Snazzy strategy boosts Benelux area indies

A-film focuses on important filmmakers

AMSTERDAM — Cross-border partnerships and savvy strategizing among indie companies in Holland and Belgium are upping the stakes in the Benelux region.

A-Film Distribution has moved into the No. 3 distrib spot in the Netherlands thanks to its “The Lord of the Rings” windfall. Its two “Rings” outings totaled nearly $20 million in gross receipts over release periods in 2001 and 2002.

Company is focusing on films from important helmers, notes managing director Pim Hermeling, and this year’s lineup includes Lars von Trier’s “Dogville,” Jane Campion’s “In the Cut” and popular local helmer Robert Jan Westdijk’s “Phileine Says Sorry.”

A-Film nabbed the No. 3 spot away from local distrib RCV Entertainment, which held the position in 2001 and now holds the No. 7 spot. But company prexy Jan Kouwenhoven says RCV is well on its way to regaining market share with titles that include “Gangs of New York,” “Chicago,” “Confessions of a Dangerous Mind” and Ben Sombegaart’s local hit “Twins.”

RCV biz strategy is a purely commercial one, notes Kouwenhoven. “We don’t handle films because they are beautiful. We do it because we think they will make money.”

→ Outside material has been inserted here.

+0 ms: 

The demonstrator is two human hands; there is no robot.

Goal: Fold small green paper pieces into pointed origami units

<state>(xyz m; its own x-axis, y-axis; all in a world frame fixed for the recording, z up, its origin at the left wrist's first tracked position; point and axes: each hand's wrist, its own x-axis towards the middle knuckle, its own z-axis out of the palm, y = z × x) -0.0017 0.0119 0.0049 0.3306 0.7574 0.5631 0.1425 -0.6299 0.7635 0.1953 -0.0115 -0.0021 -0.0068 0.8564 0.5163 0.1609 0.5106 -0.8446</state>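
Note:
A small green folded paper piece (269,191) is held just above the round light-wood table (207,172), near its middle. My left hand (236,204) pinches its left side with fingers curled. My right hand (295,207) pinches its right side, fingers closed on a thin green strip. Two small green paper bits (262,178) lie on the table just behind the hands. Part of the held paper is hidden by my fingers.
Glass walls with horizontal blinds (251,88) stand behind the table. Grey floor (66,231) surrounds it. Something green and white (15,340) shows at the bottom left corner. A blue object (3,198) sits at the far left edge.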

Strong alliances between A-Film and Belgium’s Cinelibre-Cineart have boosted the local indies’ profiles in both territories. While official film stats are not yet in for Belgium,”Rings” grosses are expected to give Cinelibre-Cineart a boost in the market share standings in Belgium for 2002, and an even bigger slice of the pie in 2003.

Kinepolis Film Distribution, which is allied with Holland’s RCV, suffered a similar fate to its partner when coming up against Cineart-Cinelibre’s “Rings” and is expected to slip from its 2001 position as the fourth-biggest distrib when 2002 stats come in.

Distrib Elysee Films nabbed the No. 3 spot in Belgium in 2001 on the back of “Amelie.” Though that highpoint is unlikely to be matched, titles such as “Monster’s Ball,” “Bandits,” and “Shaolin Soccer” in 2002, and a 2003 lineup that includes French comedy “Tanguy,” Paul Schrader’s “Exorcist” prequel and “Blackout,” are bolstering Elysee’s market share.

Elysee CEO Eric Brawerman says times are tougher than ever for indies. “The multiplexes (schedule) four titles a week and if you are not among the top eight, you get kicked out,” he says. “You also have to be very careful about choosing release dates that do not come up against a major blockbuster title.”